**WHAT THE TASK REQUIRES**
Where the data below begins, start duplicating lines exactly, and finish with the line containing "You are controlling"; add nothing else. Leave the pictures out.
DATASET ENTRIES: Begin
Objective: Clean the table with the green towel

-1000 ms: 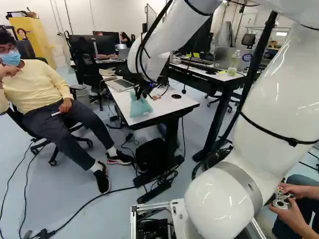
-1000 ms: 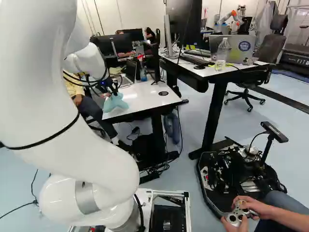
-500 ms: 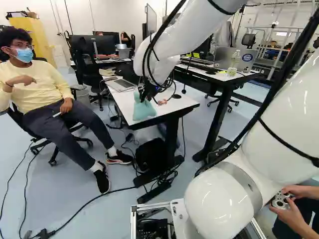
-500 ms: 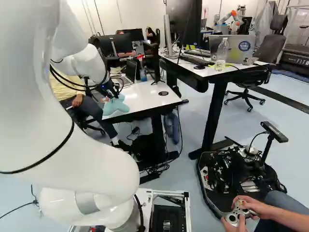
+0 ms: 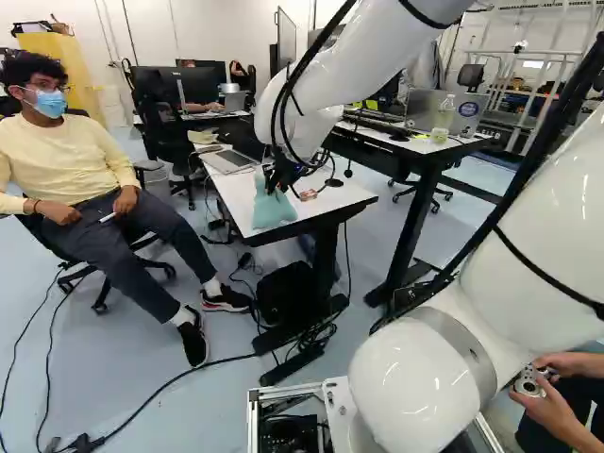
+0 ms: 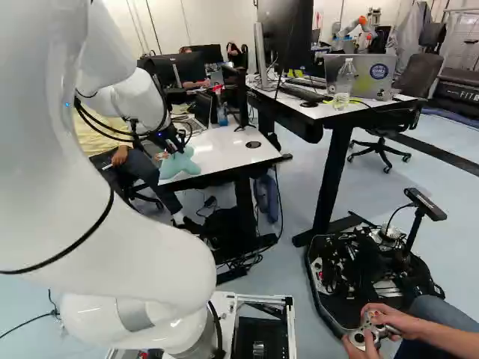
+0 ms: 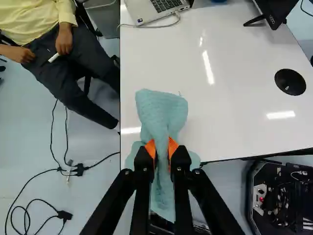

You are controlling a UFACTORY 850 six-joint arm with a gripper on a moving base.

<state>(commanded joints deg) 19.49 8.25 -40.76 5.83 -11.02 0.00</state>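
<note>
Wrist view: the pincer (image 5: 273, 187) grips the green towel (image 7: 160, 110), apparently touching the table (image 7: 230, 98).

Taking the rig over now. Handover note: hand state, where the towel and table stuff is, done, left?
Hand: black two-finger hand with orange pads, shut on the light green cloth towel, which bunches between the pads.
Towel: on the white rectangular tabletop, by its near end.
Also on the table: silver open laptop, black round disc, blue spray bottle with red nozzle.
Done: towel gripped and at the table. Can't tell what's been wiped.
Left: likely wiping the surface, steering around laptop and bottle.
</note>
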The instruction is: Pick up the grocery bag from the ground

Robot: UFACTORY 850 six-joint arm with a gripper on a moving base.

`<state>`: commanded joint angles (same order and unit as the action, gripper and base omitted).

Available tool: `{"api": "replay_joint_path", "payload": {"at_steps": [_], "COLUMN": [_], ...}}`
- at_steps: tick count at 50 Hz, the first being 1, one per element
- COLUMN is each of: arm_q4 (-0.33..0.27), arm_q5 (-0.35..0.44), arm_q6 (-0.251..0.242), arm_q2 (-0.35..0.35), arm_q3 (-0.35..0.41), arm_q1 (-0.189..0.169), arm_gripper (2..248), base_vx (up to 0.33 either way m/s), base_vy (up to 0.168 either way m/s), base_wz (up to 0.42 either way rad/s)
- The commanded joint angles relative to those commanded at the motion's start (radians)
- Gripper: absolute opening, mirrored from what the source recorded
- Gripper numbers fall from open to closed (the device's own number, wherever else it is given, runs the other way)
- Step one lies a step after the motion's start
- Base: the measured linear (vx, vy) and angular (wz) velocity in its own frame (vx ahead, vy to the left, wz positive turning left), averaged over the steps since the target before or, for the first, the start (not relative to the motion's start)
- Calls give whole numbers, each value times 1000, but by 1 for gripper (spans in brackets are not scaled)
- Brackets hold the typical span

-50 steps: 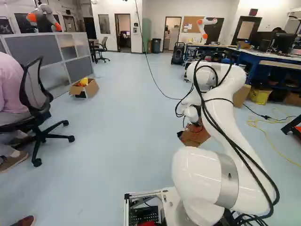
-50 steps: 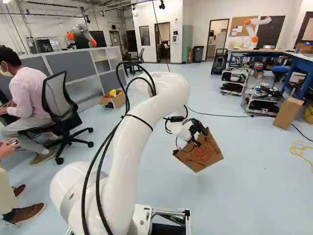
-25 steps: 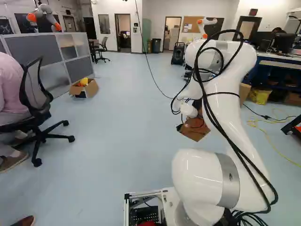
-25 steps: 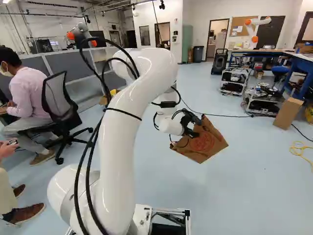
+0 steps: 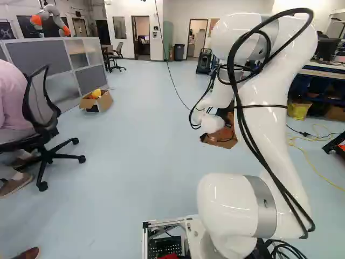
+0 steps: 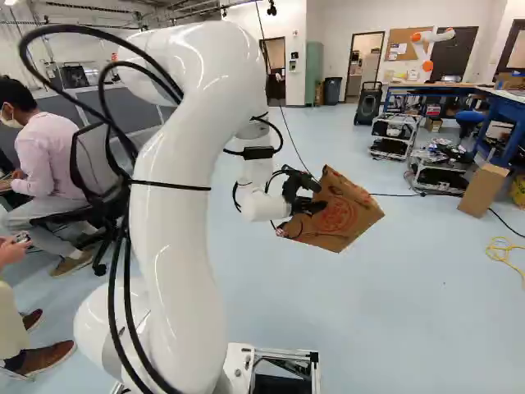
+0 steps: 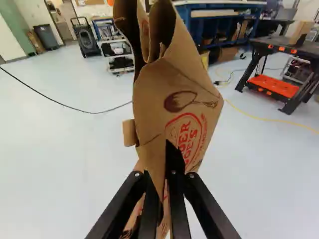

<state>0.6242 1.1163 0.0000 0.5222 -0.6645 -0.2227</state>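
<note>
The brown paper grocery bag [image 6: 340, 217] hangs tilted over the pale floor [image 6: 394, 320], right of the centre of the right base view, one corner pointing down. The jaws are pinching it: in the wrist view the paper runs between them, touched from both sides. Most of the bag stands out ahead of the jaws, its far end in open folds, and a lower part shows under them. A round red print [image 7: 187, 134] marks one face. In the left base view only part of the bag shows, right of centre, beside the white arm [image 6: 184, 180], which bends over from the foot of the frame with black cables [image 5: 242, 113] looped along it.

Farther out, a thin black cord [image 5: 175, 86] crosses the floor beyond the bag. A tall cardboard box [image 6: 484, 190] stands at the right of the right base view, near a wheeled rack [image 6: 439, 175]; the blue-framed desk [image 6: 431, 84] is in the upper right. At the left of the left base view are an office chair [image 5: 40, 116] and, beyond it, an open carton [image 5: 86, 103] holding something yellow
</note>
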Motion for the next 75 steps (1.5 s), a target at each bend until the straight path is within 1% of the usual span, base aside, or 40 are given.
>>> {"api": "replay_joint_path", "payload": {"at_steps": [8,12,26,39,57,75], "arm_q4": [0,0,-8,-32,-91,-182], "arm_q5": [19,21,18,8,-17,-56], "arm_q6": [0,0,0,0,0,0], "arm_q2": [-53,-64,-74,-102,-172,-279], "arm_q3": [65,79,86,105,152,224], "arm_q1": [37,46,49,55,72,98], "arm_gripper": [22,22,22,22,22,22], "base_vx": [0,0,0,0,0,0], "base_vy": [0,0,0,0,0,0], "base_wz": [0,0,0,0,0,0]}}
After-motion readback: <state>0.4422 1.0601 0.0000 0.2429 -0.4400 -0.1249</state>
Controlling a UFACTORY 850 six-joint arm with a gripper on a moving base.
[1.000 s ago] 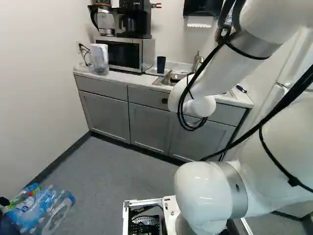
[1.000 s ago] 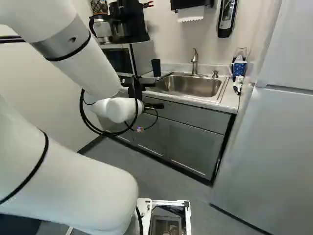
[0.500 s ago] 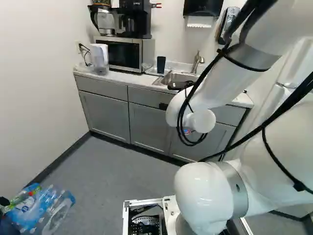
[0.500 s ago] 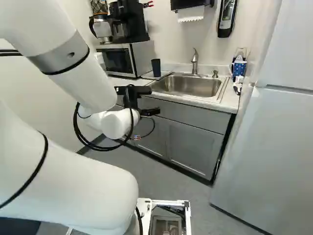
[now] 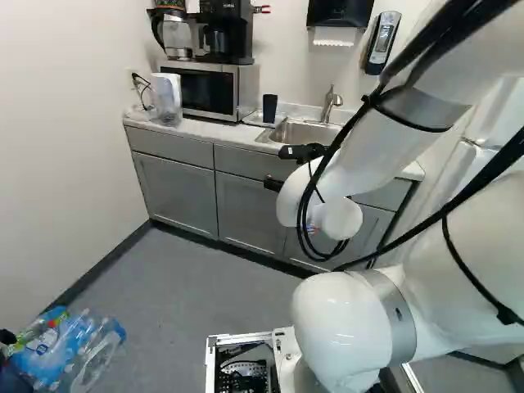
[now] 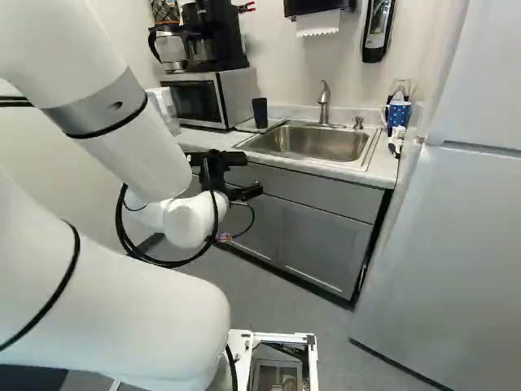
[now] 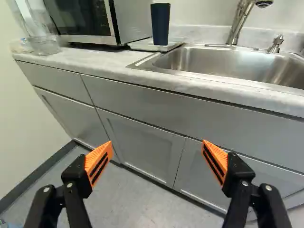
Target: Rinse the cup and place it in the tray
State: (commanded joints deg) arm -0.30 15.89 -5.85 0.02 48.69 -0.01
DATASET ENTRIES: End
**SOLVED EXERCISE**
Objective: Clean the table with the green towel

-1000 ms: 
-1000 ms: 
-500 ms: 
-500 ms: 
+0 ms: 
+0 ms: 
+0 ms: 

You are controlling a UFACTORY 850 six-joint arm with a gripper on a moving base.

The answer is finished.